I want to use the pre-trained model to predict images in or out of the dataset to complete SGG to get a graph that represents the objects and their relationships within the image. Which scripts and pre-trained models can I use to debug?

Thank you in advance for your time and assistance. I appreciate your help with this matter.

zhangce01 commented 1 month ago

The output scene graphs will be available in the form of a dictionary pred_entry. You can then refer to this link to map the predicted indices to actual objects and predicates.

laopidu commented 1 month ago

Thank you very much for your answer and guidance!
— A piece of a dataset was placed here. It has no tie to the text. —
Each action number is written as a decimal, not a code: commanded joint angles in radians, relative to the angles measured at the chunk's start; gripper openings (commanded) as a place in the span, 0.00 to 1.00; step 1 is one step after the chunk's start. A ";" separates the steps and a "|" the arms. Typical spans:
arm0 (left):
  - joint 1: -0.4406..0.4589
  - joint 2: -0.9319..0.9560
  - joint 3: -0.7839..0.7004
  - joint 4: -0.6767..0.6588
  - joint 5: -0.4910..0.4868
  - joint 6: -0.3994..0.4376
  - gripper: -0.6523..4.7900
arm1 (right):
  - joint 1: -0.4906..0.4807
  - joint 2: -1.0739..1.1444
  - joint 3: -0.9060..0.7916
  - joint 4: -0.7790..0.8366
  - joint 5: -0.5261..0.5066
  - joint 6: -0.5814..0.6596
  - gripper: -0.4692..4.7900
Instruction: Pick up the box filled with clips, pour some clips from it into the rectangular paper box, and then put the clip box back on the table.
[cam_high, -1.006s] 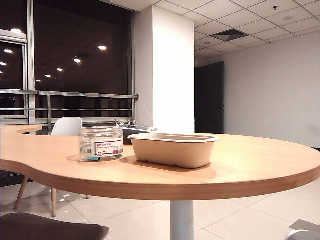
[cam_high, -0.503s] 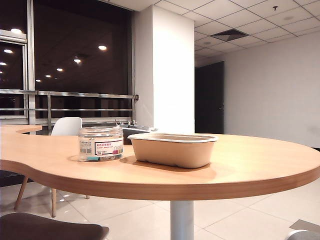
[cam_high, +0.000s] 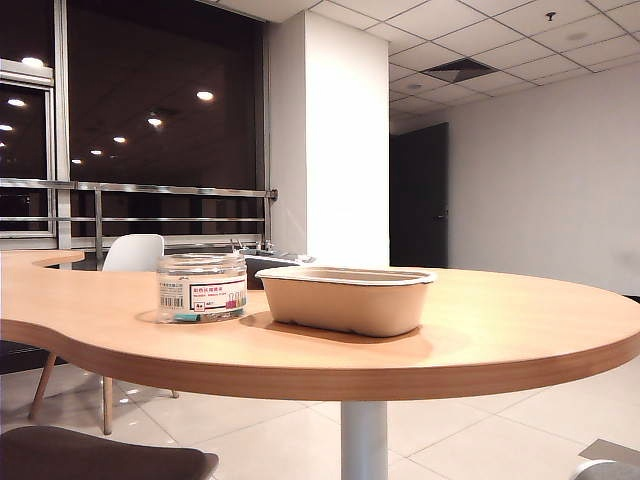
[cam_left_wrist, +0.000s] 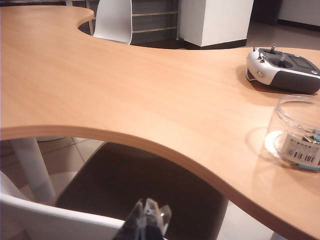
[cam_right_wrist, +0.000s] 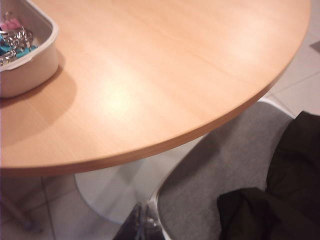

This is very helpful to me.

I'd like to ask a follow-up question - could you please provide more details on how to actually obtain this dictionary of graphs? Are there specific steps or code I should use to generate and access the pred_entry dictionary like pred_classes and pred_rel_inds?

I appreciate your continued assistance with this.

zhangce01 commented 1 month ago

We generate the pred_entry dictionary in val_batch, which contains all the inference results for a batch of images. If you can run the code for training in hikersgg_predcls_train.ipynb, you may simply print out this dictionary to see what it contains. For deploying the model on your own data, you need to first pre-train a model on the VG dataset using our code (e.g., hikersgg_predcls_train.ipynb), then re-implement the dataloader to load your own images and use the code in hikersgg_predcls_test.ipynb to perform inference.

laopidu commented 1 month ago

Thanks for the guidance!

By running hikersgg_predcls_train, I found that the matching accuracy of the generated pred_entries.jsonl dictionary is not that high. I would like to know that if the hyperparameters in the code (such as epoch, etc.) have been modified?

This is the printing setting

    # Open a file to write the pred_entry data
    with open('pred_entries.jsonl', 'a') as f:
        with autocast():
            det_res = detector[b]
        if conf.num_gpus == 1:
            det_res = [det_res]

        for i, (boxes_i, objs_i, obj_scores_i, rels_i, pred_scores_i) in enumerate(det_res):
            gt_entry = {
                'gt_classes': val.gt_classes[batch_num + i].copy(),
                'gt_relations': val.relationships[batch_num + i].copy(),
                'gt_boxes': val.gt_boxes[batch_num + i].copy(),
            }
            assert np.all(objs_i[rels_i[:, 0]] > 0) and np.all(objs_i[rels_i[:, 1]] > 0)

            pred_entry = {
                'pred_boxes': boxes_i.tolist(),  # Convert numpy array to list
                'pred_classes': objs_i.tolist(),
                'pred_rel_inds': rels_i.tolist(),
                'obj_scores': obj_scores_i.tolist(),
                'rel_scores': pred_scores_i.tolist(),
            }

            # Write the pred_entry to the file
            json.dump(pred_entry, f)
            f.write('\n')  # Add a newline for each entry

            eval_entry(conf.mode, gt_entry, pred_entry, evaluator, evaluator_multiple_preds,
                       evaluator_list, evaluator_multiple_preds_list)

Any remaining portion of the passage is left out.